**Exercise:** Go to the line in the entries below that holds "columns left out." and repeat exactly from there through the line that holds "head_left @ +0", inclusive.

**Supplied records:**
· · · · ·

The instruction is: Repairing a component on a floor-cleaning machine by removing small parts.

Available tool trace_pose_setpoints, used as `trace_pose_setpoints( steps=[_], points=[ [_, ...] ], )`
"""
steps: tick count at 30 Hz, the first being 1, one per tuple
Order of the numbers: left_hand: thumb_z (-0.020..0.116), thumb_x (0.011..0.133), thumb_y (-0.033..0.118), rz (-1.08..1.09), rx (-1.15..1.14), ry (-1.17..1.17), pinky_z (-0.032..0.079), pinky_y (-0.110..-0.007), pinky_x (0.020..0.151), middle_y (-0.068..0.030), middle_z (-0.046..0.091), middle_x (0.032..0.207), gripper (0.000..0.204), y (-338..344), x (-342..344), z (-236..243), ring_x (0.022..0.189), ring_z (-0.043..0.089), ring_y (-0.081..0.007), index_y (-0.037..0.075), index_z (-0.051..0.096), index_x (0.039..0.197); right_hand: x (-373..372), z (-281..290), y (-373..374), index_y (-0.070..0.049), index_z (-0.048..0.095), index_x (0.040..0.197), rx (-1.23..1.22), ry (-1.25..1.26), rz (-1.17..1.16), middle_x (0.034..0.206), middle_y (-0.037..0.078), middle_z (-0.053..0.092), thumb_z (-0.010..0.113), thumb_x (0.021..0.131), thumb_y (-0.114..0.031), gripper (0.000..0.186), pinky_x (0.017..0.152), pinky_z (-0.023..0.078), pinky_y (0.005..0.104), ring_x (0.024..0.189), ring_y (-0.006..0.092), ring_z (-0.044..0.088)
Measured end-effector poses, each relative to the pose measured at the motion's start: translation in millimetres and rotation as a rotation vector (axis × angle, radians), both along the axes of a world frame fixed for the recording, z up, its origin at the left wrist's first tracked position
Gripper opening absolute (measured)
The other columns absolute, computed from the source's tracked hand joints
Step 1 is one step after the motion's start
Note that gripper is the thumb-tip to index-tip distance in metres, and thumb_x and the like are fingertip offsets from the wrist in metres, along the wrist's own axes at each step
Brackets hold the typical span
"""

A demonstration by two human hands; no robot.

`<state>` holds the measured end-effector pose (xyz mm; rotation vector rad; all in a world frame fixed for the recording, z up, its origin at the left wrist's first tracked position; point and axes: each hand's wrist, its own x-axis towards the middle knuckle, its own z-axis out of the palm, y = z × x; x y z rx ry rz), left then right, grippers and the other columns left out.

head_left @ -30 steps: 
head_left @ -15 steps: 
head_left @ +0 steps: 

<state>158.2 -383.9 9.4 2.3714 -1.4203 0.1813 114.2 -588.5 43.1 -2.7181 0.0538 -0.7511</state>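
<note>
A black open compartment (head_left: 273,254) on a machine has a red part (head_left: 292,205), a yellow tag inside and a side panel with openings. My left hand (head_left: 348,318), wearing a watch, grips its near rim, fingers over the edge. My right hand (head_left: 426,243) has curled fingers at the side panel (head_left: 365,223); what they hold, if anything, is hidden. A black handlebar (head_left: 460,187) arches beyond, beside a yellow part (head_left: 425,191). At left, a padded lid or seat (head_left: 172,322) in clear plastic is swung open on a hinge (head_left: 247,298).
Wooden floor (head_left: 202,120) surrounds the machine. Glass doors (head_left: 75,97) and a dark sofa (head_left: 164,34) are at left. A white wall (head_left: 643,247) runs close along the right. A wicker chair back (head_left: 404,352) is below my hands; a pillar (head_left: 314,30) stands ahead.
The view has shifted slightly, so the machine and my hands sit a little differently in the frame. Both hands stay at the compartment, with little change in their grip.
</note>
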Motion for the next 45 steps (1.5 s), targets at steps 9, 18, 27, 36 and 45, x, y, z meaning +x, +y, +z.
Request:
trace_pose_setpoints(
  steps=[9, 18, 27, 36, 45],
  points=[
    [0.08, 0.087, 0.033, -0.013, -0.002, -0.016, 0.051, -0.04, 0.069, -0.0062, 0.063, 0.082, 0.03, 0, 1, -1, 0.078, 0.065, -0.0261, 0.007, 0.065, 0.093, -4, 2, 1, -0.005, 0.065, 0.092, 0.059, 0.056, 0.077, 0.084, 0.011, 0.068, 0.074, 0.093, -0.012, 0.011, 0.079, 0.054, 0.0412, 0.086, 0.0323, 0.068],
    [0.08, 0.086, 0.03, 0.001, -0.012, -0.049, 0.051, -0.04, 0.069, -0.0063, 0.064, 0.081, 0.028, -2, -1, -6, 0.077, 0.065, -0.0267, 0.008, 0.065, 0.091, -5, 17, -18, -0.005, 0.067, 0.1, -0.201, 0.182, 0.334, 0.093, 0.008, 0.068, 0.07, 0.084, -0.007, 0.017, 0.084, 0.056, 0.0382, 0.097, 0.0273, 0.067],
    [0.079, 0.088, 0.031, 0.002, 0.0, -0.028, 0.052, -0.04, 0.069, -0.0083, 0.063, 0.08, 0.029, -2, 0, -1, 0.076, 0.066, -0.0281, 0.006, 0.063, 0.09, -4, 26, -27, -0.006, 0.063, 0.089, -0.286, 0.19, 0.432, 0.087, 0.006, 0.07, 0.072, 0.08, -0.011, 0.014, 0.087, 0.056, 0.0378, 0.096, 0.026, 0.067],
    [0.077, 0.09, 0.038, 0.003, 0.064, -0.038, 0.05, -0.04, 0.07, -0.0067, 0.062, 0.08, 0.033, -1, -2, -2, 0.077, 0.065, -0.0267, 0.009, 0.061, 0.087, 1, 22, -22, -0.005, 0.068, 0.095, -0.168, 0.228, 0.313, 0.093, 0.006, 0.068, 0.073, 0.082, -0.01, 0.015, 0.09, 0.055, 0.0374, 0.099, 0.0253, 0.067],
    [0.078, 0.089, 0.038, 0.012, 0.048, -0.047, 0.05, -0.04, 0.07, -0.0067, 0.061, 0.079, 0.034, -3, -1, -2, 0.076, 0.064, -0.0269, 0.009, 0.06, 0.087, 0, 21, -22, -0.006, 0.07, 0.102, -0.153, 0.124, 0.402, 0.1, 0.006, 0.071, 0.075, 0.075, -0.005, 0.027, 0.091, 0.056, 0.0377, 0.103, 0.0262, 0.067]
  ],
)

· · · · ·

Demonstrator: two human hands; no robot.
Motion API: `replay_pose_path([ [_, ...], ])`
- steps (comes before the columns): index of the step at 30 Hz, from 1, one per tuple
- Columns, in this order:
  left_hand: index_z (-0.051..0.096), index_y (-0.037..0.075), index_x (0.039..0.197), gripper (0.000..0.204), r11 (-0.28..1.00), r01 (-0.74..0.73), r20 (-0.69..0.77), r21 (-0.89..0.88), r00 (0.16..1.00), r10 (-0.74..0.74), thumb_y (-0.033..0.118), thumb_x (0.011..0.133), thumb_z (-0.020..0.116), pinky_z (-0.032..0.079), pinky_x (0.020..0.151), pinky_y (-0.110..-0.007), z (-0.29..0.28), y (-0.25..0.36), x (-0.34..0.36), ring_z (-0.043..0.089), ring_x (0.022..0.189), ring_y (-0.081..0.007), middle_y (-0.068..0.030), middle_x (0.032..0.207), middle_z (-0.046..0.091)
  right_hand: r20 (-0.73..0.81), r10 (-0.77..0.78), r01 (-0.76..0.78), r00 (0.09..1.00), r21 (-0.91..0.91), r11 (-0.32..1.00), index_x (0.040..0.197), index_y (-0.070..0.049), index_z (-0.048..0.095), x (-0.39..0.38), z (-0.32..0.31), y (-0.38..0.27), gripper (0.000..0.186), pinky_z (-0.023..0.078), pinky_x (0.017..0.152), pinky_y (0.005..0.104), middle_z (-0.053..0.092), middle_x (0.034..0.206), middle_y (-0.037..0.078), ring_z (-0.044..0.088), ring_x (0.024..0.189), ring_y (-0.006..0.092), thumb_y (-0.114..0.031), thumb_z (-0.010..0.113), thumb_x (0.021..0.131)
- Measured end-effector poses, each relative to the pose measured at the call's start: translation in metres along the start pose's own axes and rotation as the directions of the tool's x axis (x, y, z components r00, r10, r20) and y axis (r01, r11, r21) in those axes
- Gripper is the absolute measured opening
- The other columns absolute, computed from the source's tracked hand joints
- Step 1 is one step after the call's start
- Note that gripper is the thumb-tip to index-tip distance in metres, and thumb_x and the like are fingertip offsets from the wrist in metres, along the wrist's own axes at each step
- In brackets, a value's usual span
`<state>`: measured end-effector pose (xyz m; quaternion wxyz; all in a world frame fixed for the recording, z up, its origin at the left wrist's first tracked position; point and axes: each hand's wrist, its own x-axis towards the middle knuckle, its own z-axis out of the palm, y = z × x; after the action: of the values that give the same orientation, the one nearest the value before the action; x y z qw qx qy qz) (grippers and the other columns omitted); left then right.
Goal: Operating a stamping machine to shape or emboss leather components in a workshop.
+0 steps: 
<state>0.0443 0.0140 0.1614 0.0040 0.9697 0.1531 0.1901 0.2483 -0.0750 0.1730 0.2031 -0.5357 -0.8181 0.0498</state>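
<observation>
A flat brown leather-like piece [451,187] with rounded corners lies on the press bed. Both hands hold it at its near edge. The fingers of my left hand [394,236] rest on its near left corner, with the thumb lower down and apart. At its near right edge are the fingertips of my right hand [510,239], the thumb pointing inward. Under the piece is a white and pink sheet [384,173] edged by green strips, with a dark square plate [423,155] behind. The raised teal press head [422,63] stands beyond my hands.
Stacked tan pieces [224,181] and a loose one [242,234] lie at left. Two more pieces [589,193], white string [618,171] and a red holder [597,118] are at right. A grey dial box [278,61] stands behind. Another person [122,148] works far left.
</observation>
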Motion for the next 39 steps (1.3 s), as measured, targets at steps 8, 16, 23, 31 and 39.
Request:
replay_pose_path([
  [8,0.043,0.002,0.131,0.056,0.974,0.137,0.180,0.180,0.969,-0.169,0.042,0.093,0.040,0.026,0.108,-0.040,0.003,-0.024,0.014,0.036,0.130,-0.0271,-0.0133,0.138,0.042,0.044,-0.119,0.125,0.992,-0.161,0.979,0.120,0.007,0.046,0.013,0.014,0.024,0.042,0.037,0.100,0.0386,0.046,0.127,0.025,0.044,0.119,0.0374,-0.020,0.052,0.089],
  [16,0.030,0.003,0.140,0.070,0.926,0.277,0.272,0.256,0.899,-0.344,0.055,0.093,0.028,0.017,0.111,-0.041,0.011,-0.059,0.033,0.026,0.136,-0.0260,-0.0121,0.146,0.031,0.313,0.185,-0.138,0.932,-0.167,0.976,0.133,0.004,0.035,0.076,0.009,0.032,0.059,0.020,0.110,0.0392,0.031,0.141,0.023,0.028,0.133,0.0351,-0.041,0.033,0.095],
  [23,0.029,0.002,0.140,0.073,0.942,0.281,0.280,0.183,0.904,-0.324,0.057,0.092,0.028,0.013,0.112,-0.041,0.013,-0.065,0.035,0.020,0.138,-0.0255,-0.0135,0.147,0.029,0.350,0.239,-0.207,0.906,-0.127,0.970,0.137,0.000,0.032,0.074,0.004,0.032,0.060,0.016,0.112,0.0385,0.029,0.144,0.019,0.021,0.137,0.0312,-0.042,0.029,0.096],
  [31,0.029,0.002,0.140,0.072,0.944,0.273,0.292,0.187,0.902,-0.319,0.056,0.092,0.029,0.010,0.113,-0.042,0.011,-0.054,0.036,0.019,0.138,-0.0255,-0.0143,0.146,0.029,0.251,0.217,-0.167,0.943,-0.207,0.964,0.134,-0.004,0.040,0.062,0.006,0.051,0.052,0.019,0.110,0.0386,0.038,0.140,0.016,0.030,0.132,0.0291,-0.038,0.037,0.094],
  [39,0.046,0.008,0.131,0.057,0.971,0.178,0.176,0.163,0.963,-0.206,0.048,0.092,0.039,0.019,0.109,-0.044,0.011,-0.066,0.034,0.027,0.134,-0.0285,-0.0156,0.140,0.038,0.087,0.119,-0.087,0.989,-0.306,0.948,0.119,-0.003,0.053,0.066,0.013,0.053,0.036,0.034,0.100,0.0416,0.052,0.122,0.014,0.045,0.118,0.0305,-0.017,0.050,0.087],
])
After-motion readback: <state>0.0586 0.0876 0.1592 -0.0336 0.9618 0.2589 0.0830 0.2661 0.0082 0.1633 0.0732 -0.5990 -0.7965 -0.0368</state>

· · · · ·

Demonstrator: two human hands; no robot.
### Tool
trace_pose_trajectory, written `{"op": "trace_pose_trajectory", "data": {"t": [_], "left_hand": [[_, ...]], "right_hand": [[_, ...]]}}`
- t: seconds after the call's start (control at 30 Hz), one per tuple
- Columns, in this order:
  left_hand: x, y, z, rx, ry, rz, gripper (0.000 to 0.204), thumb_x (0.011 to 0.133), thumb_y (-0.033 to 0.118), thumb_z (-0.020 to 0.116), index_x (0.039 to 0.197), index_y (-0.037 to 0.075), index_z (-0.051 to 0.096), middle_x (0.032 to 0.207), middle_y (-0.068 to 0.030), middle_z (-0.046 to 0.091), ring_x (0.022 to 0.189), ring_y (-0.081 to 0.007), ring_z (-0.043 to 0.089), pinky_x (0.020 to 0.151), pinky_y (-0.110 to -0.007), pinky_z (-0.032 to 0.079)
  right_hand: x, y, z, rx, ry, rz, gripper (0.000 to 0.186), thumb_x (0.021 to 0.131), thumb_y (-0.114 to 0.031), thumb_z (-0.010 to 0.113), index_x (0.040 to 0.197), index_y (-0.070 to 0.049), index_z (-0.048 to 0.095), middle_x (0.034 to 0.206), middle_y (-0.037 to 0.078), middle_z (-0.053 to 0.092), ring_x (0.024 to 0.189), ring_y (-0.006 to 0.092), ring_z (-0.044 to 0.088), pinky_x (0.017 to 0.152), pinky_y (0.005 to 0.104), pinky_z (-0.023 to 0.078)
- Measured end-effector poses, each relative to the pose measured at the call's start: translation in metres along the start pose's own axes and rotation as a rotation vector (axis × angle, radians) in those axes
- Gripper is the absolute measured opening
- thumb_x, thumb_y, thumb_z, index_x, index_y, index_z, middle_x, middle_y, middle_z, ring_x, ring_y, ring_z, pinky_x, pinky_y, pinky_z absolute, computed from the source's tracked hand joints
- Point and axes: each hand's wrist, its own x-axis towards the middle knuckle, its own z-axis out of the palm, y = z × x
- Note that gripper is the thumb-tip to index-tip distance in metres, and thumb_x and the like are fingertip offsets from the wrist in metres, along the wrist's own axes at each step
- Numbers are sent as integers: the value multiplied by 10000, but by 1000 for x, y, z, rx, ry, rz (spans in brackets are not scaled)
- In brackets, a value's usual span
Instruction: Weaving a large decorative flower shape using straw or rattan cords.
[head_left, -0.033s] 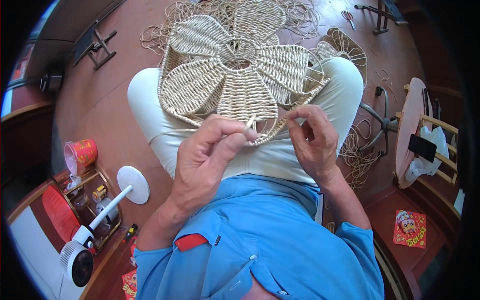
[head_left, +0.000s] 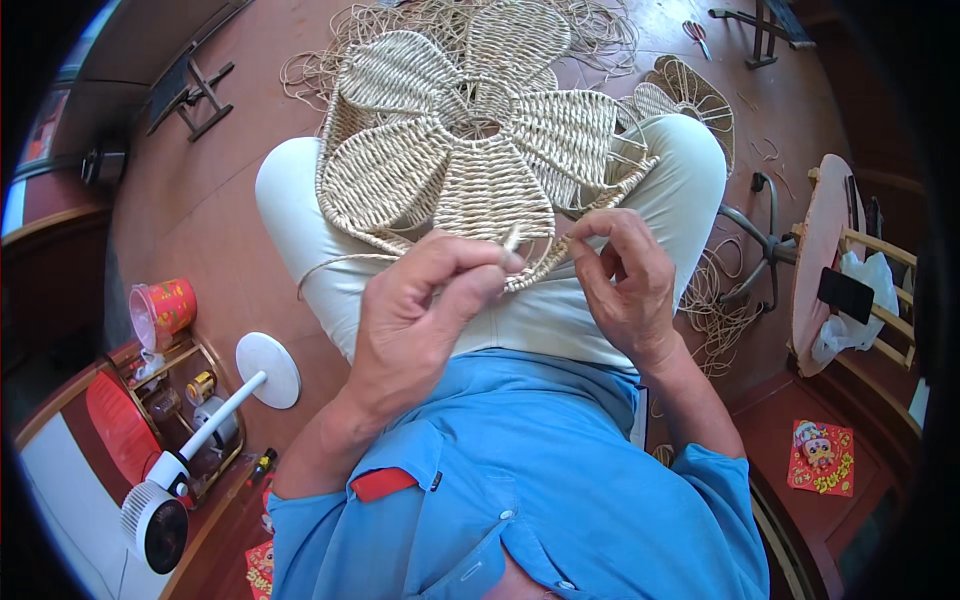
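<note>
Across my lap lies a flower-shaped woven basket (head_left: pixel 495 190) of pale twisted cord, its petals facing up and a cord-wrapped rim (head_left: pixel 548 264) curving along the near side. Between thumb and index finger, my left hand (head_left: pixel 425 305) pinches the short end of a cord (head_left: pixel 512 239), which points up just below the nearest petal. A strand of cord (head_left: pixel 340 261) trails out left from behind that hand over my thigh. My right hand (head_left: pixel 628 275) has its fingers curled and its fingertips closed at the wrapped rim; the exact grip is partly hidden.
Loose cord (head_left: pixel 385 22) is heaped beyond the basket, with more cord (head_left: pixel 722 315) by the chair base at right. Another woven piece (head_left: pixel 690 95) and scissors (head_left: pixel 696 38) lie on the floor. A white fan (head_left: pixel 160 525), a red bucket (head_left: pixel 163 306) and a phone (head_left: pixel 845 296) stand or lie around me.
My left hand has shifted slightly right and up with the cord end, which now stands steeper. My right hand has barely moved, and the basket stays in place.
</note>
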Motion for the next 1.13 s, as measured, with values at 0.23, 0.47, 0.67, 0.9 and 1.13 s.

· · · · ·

**Expected answer:**
`<state>` holds the measured end-effector pose (xyz mm; rotation vector rad; all in a world frame fixed for the recording, z up, its origin at the left wrist's first tracked position; point and axes: each hand's wrist, its own x-axis towards the middle knuckle, its own z-axis out of the palm, y = z × x; x y z rx ry rz), left then right, grippers and the other columns left out.

head_left @ -30 steps: 
head_left @ -15 steps: 
head_left @ +0 steps: 

With this, the exercise is done.